12. Deputy Clare Daly asked the Taoiseach and Minister for Defence the purpose of the presence of three Royal Navy patrol and training ships in Haulbowline on 27 and 28 March 2018. (Question 20411/18 asked on 10 May 2018)

Deputy Clare Daly: This question relates to the presence of three British Royal Navy patrol and training ships in Haulbowline in March. It is part of a thread of visits involving vessels from foreign navies, including NATO warships. We had a visit from HMS Illustrious, an Invincible class aircraft carried which was involved in the Iraq war, and, in 2016, a flotilla of NATO warships was present during the centenary celebration for the 1916 Rising, which was quite ironic. Why are we allowing Irish ports to be used by NATO warships as somewhere to rest and recuperate after their war games and for our Naval Service to extend them a warm welcome?

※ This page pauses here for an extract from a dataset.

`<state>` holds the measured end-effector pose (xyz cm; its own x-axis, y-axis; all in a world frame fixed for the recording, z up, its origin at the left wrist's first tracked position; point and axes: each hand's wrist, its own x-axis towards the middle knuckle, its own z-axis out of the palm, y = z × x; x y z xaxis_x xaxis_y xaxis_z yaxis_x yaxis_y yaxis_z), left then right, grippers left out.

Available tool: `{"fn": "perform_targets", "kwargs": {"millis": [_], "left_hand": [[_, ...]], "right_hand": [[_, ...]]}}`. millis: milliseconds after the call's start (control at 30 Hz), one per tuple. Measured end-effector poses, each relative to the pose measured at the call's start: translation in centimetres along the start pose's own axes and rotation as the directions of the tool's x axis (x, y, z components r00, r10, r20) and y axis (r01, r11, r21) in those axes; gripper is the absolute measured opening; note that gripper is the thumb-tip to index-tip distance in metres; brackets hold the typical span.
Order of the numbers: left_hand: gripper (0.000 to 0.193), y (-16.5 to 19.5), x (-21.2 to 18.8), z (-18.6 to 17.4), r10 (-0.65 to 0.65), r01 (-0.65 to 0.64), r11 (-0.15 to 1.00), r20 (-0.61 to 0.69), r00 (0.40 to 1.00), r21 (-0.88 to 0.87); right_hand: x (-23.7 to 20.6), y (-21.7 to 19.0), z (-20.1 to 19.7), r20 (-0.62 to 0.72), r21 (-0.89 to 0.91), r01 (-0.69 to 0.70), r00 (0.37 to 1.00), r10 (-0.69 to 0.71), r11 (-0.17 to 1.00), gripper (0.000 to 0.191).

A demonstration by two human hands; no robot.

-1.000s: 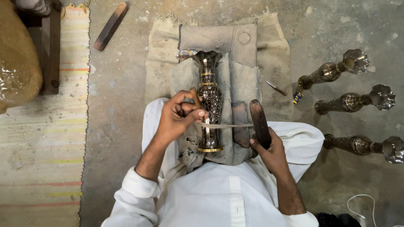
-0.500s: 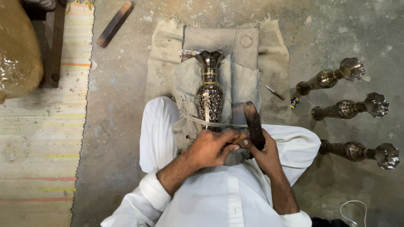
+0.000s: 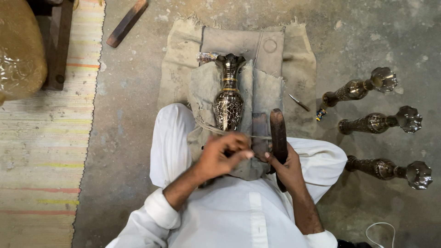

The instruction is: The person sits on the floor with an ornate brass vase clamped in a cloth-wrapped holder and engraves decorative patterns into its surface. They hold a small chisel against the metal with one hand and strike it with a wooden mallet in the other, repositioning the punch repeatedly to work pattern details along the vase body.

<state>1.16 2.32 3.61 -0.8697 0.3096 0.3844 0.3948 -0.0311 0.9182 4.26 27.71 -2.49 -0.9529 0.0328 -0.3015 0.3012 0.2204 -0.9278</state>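
The left grip (image 3: 223, 156) is curled shut over the foot of the engraved brass vase (image 3: 228, 98), fingers pinched together as if around something too small to make out, while the right grip (image 3: 285, 165) is clenched around a dark wooden mallet (image 3: 278, 138), its head pointing away from the person. The vase lies on its side in the person's lap, fluted mouth pointing away, bedded in a folded grey cloth pad (image 3: 257, 87) with a thin cord (image 3: 206, 126) drawn across its belly. Under the pad a burlap sack (image 3: 177, 69) is spread on the concrete floor (image 3: 128, 115). Just right of the pad lies a small pointed metal tool (image 3: 299, 102). Further right three matching brass vases (image 3: 374, 121) lie side by side on the floor. To the left runs a striped woven mat (image 3: 41, 151), and a flat wooden stick (image 3: 127, 23) lies near the top.
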Motion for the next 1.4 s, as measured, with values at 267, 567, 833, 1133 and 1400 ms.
{"fn": "perform_targets", "kwargs": {"millis": [267,567,833,1133,1400], "left_hand": [[0.032,-1.6,0.1,-6.4,-0.41,0.366,0.911,-0.309,0.858,-0.191],[0.029,0.3,-0.3,-8.4,-0.526,0.533,0.846,-0.15,0.837,0.007],[0.044,0.9,3.0,-7.3,-0.393,0.397,0.908,-0.058,0.918,0.131],[0.035,1.5,9.4,-6.3,-0.169,0.017,0.925,0.372,0.913,0.379],[0.038,1.5,9.9,-5.6,-0.155,-0.115,0.859,0.467,0.871,0.499]], "right_hand": [[0.7,0.2,-0.3,0.081,-0.044,0.068,0.995,-0.065,0.997,0.029],[1.6,-1.4,-0.1,0.143,0.008,0.063,0.988,-0.063,0.998,0.029],[2.3,-1.9,-0.4,0.195,0.091,0.056,0.978,-0.073,0.994,0.028],[2.5,-2.0,-2.3,0.161,-0.043,0.106,0.982,-0.097,0.993,0.03],[3.3,-3.7,-3.7,-0.012,-0.203,0.25,0.966,-0.258,0.947,0.031]]}}
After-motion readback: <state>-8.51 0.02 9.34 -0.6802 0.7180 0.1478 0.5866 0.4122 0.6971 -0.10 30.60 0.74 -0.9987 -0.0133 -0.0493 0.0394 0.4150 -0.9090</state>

Deputy Paul Kehoe: The three Royal Navy university training boats, named HMS Charger, HMS Biter and HMS Pursuer, were in Ireland as part of a routine visit.  During the course of their visit, Naval Service cadets and members of the Naval Service Reserve participated in cross-service training in navigation and seamanship. I am also advised that, while in Haulbowline, members of the crews of the three vessels paid a courtesy visit to the Flag Officer Commanding of the Naval Service, FOCNS, Commodore Mick Malone.

The Ireland-UK memorandum of understanding on defence and security co-operation provides for bilateral engagement on exercises, training and military education.

Visits from foreign naval vessels are a long-standing and common practice not only in Ireland but worldwide.